VIENNA (Reuters) - Russian President Vladimir Putin played a crucial role in helping OPEC rivals Iran and Saudi Arabia set aside differences to forge the cartel's first deal with non-OPEC Russia in 15 years.

Interventions ahead of Wednesday's OPEC meeting came at key moments from Putin, Saudi Deputy Crown Prince Mohammed bin Salman and Iran's Supreme Leader Ayatollah Ali Khamenei and President Hassan Rouhani, OPEC and non-OPEC sources said.

Putin’s role as intermediary between Riyadh and Tehran was pivotal, testament to the rising influence of Russia in the Middle East since its military intervention in the Syrian civil war just over a year ago.

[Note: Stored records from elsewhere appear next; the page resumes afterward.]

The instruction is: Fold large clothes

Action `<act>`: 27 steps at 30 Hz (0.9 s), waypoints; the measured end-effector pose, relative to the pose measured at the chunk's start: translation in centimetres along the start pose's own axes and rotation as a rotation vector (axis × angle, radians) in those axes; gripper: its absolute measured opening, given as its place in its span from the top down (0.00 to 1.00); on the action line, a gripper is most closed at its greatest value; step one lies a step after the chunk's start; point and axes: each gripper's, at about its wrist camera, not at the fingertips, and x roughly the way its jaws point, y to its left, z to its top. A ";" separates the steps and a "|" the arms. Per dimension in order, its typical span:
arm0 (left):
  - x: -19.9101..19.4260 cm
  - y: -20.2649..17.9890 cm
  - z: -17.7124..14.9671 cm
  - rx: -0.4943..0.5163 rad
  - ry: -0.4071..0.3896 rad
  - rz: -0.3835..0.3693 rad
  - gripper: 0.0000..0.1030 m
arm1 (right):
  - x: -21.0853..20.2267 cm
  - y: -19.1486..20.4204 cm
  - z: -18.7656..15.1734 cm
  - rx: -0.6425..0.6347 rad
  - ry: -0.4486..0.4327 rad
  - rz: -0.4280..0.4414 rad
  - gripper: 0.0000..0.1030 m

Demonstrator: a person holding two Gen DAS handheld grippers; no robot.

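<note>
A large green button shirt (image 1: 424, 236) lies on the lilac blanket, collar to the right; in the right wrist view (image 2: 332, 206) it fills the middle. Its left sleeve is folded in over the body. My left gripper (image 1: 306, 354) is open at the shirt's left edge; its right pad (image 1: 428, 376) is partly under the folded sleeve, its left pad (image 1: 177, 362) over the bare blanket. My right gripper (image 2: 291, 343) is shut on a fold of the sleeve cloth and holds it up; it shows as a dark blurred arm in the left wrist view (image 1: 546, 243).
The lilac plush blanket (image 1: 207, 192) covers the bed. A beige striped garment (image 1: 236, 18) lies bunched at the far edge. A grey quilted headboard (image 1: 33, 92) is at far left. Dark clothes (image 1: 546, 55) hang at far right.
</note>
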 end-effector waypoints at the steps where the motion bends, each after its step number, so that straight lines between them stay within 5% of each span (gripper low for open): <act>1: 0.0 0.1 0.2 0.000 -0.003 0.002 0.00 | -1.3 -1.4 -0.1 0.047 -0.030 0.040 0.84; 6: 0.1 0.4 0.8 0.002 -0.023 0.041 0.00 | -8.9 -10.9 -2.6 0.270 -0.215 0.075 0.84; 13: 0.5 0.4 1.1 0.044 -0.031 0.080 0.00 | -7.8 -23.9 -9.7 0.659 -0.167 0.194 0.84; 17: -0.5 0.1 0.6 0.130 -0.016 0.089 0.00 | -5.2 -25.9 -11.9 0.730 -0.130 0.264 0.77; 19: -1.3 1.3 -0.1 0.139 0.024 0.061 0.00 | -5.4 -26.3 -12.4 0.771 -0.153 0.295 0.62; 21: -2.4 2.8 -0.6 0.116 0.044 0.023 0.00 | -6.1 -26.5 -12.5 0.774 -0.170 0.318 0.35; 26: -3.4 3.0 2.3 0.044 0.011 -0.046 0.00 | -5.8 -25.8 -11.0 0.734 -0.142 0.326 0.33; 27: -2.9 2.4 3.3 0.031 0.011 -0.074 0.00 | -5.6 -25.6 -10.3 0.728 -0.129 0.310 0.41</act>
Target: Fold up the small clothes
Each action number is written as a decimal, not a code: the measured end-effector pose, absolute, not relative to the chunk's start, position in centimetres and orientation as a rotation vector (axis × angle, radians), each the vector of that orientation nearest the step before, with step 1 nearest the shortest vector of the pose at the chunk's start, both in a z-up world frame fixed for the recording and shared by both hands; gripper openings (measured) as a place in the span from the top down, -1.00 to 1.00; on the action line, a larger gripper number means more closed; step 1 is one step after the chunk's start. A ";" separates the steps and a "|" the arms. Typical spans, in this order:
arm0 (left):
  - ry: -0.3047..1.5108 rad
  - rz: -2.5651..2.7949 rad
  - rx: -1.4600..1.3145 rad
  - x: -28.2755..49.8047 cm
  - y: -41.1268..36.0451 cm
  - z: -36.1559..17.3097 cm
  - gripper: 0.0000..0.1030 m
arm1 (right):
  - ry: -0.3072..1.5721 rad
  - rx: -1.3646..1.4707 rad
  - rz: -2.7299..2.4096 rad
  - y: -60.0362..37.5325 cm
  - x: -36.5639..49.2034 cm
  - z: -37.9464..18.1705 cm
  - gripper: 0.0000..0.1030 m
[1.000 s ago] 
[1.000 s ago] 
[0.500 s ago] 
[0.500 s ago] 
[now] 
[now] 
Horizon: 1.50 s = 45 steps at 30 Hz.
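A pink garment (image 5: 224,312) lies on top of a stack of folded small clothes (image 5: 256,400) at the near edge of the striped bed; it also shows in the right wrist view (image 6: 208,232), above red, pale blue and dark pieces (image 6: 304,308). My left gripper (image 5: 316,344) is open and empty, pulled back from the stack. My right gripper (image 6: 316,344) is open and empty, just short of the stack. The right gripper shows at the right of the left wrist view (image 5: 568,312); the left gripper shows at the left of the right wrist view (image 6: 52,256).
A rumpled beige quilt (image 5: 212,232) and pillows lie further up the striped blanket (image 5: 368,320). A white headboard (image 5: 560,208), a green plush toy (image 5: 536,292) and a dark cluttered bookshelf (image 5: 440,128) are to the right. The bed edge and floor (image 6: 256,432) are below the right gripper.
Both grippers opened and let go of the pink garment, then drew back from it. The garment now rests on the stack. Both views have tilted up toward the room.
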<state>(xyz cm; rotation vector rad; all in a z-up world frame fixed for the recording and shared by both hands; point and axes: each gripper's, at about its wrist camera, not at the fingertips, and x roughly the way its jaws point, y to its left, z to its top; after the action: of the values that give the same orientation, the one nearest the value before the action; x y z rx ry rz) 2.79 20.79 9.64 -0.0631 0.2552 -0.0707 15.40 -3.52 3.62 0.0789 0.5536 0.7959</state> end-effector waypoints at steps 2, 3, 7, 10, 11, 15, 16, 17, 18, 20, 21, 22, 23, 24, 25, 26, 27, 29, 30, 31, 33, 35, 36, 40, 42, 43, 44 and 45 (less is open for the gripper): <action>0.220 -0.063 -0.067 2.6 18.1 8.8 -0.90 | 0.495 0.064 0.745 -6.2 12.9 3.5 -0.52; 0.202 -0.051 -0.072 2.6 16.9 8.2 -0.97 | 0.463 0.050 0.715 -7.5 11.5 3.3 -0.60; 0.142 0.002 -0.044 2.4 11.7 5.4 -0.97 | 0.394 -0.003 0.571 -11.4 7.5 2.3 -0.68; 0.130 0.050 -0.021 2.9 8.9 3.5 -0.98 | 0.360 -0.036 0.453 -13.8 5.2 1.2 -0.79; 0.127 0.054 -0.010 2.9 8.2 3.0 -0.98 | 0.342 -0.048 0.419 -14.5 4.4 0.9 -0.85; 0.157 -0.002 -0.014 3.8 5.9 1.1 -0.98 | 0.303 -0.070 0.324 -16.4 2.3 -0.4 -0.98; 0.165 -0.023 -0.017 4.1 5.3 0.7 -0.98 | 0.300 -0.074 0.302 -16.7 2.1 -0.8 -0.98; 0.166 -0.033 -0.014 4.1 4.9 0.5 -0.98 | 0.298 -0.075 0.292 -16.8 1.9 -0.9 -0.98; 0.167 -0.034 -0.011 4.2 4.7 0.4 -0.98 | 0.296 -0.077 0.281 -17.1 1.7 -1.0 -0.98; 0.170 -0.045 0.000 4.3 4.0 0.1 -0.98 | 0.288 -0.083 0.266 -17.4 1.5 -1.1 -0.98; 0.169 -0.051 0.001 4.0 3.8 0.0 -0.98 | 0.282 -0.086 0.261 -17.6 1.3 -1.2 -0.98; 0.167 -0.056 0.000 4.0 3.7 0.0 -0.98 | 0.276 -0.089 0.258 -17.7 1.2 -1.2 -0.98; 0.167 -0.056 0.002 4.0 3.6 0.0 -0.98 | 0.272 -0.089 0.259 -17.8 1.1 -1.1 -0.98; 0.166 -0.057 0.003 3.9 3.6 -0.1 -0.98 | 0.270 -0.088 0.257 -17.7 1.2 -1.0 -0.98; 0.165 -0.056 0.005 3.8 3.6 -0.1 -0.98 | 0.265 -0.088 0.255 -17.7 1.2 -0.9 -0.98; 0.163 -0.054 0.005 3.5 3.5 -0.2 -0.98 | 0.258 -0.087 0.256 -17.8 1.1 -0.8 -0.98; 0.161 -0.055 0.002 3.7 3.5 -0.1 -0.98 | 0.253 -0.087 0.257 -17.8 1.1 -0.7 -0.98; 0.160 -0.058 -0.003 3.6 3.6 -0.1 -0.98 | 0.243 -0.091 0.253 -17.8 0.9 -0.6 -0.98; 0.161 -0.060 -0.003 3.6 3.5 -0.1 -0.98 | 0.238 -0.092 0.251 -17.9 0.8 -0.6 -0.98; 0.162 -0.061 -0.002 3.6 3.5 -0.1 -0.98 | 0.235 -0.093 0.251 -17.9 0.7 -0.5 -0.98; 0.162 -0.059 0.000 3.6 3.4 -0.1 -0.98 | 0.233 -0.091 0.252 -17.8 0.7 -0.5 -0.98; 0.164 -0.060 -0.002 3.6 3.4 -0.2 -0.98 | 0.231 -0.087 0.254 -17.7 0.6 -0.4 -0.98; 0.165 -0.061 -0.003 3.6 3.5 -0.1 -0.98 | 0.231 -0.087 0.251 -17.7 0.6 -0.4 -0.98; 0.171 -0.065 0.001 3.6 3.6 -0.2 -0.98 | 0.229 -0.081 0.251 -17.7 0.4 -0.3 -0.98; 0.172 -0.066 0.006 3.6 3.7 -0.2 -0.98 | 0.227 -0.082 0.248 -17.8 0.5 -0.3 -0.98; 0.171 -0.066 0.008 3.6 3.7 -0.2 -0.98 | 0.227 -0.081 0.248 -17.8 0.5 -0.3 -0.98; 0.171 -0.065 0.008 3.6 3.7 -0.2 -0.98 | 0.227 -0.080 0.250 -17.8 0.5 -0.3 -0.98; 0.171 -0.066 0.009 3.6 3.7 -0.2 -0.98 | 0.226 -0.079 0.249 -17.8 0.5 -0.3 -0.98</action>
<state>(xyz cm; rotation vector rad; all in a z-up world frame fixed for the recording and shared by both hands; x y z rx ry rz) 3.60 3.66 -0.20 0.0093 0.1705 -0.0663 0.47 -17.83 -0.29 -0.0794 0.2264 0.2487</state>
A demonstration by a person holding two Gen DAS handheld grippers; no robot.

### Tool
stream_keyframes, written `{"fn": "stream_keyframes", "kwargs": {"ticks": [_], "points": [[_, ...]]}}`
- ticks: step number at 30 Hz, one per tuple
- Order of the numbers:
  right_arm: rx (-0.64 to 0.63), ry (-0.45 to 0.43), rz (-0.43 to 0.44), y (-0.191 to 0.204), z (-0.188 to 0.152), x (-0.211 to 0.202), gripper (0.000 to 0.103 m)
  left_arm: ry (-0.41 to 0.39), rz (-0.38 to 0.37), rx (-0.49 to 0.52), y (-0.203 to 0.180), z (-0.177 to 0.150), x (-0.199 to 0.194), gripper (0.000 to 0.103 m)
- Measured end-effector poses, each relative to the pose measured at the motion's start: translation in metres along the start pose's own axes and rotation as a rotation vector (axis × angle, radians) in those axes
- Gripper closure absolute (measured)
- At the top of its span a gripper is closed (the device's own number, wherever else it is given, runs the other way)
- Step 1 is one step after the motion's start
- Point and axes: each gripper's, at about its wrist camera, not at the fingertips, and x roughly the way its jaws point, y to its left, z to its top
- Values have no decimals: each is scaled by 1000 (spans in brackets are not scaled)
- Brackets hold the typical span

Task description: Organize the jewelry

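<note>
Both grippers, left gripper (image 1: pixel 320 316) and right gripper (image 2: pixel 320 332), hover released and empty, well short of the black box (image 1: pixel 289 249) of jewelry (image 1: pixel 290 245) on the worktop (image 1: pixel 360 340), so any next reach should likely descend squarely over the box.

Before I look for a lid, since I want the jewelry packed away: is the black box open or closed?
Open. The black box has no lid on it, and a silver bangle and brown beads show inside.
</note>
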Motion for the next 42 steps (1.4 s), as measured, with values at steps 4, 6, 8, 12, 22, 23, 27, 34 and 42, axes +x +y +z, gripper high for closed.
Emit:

It started when Putin met Saudi Prince Mohammed in September on the sidelines of a G20 gathering in China.

The two agreed to cooperate to help world oil markets clear a glut that had more than halved oil prices since 2014, pummeling Russian and Saudi government revenues. Oil prices are up 10 pct this week topping $53 a barrel.

The financial pain made a deal possible despite the huge political differences between Russia and Saudi over the civil war in Syria.

"Putin wants the deal. Full stop. Russian companies will have to cut production," said a Russian energy source briefed on the discussions.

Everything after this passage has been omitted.